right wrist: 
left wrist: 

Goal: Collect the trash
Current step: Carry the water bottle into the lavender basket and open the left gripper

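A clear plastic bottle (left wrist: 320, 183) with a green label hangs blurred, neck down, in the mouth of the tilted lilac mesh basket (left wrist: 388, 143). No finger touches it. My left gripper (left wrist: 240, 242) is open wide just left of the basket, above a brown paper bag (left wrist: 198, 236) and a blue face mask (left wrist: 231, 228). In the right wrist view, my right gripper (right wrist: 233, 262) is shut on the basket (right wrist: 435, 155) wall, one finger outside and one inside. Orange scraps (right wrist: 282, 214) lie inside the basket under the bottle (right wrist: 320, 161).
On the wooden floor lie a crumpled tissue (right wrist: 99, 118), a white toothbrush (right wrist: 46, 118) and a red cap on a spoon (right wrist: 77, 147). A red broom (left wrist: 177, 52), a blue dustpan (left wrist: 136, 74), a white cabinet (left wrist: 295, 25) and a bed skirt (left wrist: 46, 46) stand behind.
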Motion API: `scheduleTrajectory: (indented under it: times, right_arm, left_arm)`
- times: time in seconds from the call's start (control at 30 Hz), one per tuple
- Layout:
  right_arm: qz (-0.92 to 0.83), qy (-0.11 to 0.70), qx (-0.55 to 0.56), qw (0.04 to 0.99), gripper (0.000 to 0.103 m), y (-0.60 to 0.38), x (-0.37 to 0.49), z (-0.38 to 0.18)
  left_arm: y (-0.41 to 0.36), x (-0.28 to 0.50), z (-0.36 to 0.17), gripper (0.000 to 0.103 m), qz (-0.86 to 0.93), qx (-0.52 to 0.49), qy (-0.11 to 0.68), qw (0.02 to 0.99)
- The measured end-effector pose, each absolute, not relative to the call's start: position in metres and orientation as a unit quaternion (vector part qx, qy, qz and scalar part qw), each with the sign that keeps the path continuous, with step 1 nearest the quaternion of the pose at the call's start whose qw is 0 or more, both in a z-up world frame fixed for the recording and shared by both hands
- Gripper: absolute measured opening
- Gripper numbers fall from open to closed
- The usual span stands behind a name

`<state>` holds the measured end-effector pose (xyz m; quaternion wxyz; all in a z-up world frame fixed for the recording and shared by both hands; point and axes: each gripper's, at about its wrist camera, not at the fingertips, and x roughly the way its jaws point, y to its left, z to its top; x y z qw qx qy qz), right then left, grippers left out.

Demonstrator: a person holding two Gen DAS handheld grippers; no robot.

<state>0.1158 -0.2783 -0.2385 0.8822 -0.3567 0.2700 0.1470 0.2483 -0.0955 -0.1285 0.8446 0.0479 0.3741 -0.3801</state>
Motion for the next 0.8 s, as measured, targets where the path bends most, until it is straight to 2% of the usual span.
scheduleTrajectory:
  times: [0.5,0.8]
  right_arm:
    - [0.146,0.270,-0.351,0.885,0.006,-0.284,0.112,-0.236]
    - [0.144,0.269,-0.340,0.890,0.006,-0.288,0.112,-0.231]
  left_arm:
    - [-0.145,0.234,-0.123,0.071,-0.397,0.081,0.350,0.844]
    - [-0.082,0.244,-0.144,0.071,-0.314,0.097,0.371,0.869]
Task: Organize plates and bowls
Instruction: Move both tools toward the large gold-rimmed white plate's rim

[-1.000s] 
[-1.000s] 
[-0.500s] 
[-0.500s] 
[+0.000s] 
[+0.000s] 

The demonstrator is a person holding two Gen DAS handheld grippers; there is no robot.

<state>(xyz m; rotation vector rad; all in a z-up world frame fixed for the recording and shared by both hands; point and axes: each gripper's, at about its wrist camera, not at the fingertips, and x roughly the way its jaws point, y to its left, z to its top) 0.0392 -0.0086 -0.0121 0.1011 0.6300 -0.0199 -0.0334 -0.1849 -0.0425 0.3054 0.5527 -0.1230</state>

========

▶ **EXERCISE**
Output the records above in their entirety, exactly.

▶ **SOLVED EXERCISE**
right wrist: 
left wrist: 

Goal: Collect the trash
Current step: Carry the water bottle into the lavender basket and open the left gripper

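A clear plastic bottle (left wrist: 320, 183) with a green label hangs blurred, neck down, in the mouth of the tilted lilac mesh basket (left wrist: 388, 143). No finger touches it. My left gripper (left wrist: 240, 242) is open wide just left of the basket, above a brown paper bag (left wrist: 198, 236) and a blue face mask (left wrist: 231, 228). In the right wrist view, my right gripper (right wrist: 233, 262) is shut on the basket (right wrist: 435, 155) wall, one finger outside and one inside. Orange scraps (right wrist: 282, 214) lie inside the basket under the bottle (right wrist: 320, 161).
On the wooden floor lie a crumpled tissue (right wrist: 99, 118), a white toothbrush (right wrist: 46, 118) and a red cap on a spoon (right wrist: 77, 147). A red broom (left wrist: 177, 52), a blue dustpan (left wrist: 136, 74), a white cabinet (left wrist: 295, 25) and a bed skirt (left wrist: 46, 46) stand behind.
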Motion API: `scheduleTrajectory: (indented under it: times, right_arm, left_arm)`
- times: time in seconds from the call's start (control at 30 Hz), one per tuple
- Layout:
  right_arm: qz (-0.92 to 0.83), qy (-0.11 to 0.70), qx (-0.55 to 0.56), qw (0.04 to 0.99), gripper (0.000 to 0.103 m), y (-0.60 to 0.38), x (-0.37 to 0.49), z (-0.38 to 0.18)
  left_arm: y (-0.41 to 0.36), x (-0.28 to 0.50), z (-0.36 to 0.17), gripper (0.000 to 0.103 m), qz (-0.86 to 0.93), qx (-0.52 to 0.49), qy (-0.11 to 0.68), qw (0.02 to 0.99)
- The measured end-effector pose, each absolute, not relative to the call's start: position in metres and orientation as a unit quaternion (vector part qx, qy, qz and scalar part qw), each with the sign that keeps the path continuous, with step 1 nearest the quaternion of the pose at the call's start whose qw is 0 or more, both in a z-up world frame fixed for the recording and shared by both hands
- Gripper: absolute measured opening
- Gripper numbers fall from open to closed
- The usual span stands behind a name

`<state>` holds the measured end-effector pose (xyz m; quaternion wxyz; all in a z-up world frame fixed for the recording and shared by both hands; point and axes: each gripper's, at about its wrist camera, not at the fingertips, and x roughly the way its jaws point, y to its left, z to its top; x y z qw qx qy qz), right then left, grippers left out.

Demonstrator: a person holding two Gen DAS handheld grippers; no robot.

<state>0.1158 -0.2783 -0.2385 0.8822 -0.3567 0.2700 0.1470 0.2483 -0.0955 -0.1285 0.8446 0.0479 0.3741 -0.3801</state>
Motion for the next 0.8 s, as measured, targets where the path bends most, until it is straight to 2% of the usual span.
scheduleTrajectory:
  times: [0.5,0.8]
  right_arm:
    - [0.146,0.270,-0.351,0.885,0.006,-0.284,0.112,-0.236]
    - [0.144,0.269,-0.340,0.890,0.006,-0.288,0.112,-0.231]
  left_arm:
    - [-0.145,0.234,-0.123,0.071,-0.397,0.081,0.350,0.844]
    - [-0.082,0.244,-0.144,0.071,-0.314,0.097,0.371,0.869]
Task: Organize plates and bowls
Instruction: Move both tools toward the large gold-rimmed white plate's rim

[-1.000s] 
[-1.000s] 
[-0.500s] 
[-0.500s] 
[+0.000s] 
[+0.000s] 

The demonstrator is a person holding two Gen DAS handheld grippers; there is no robot.

<state>(xyz m; rotation vector rad; all in a z-up world frame fixed for the recording and shared by both hands; point and axes: each gripper's, at about its wrist camera, not at the fingertips, and x roughly the way its jaws point, y to its left, z to its top) 0.0392 -0.0086 -0.0121 0.1011 0.6300 -0.0199 -0.0334 -0.1849 -0.0425 0.3054 0.5527 -0.1230</state>

No more work is needed on this exercise.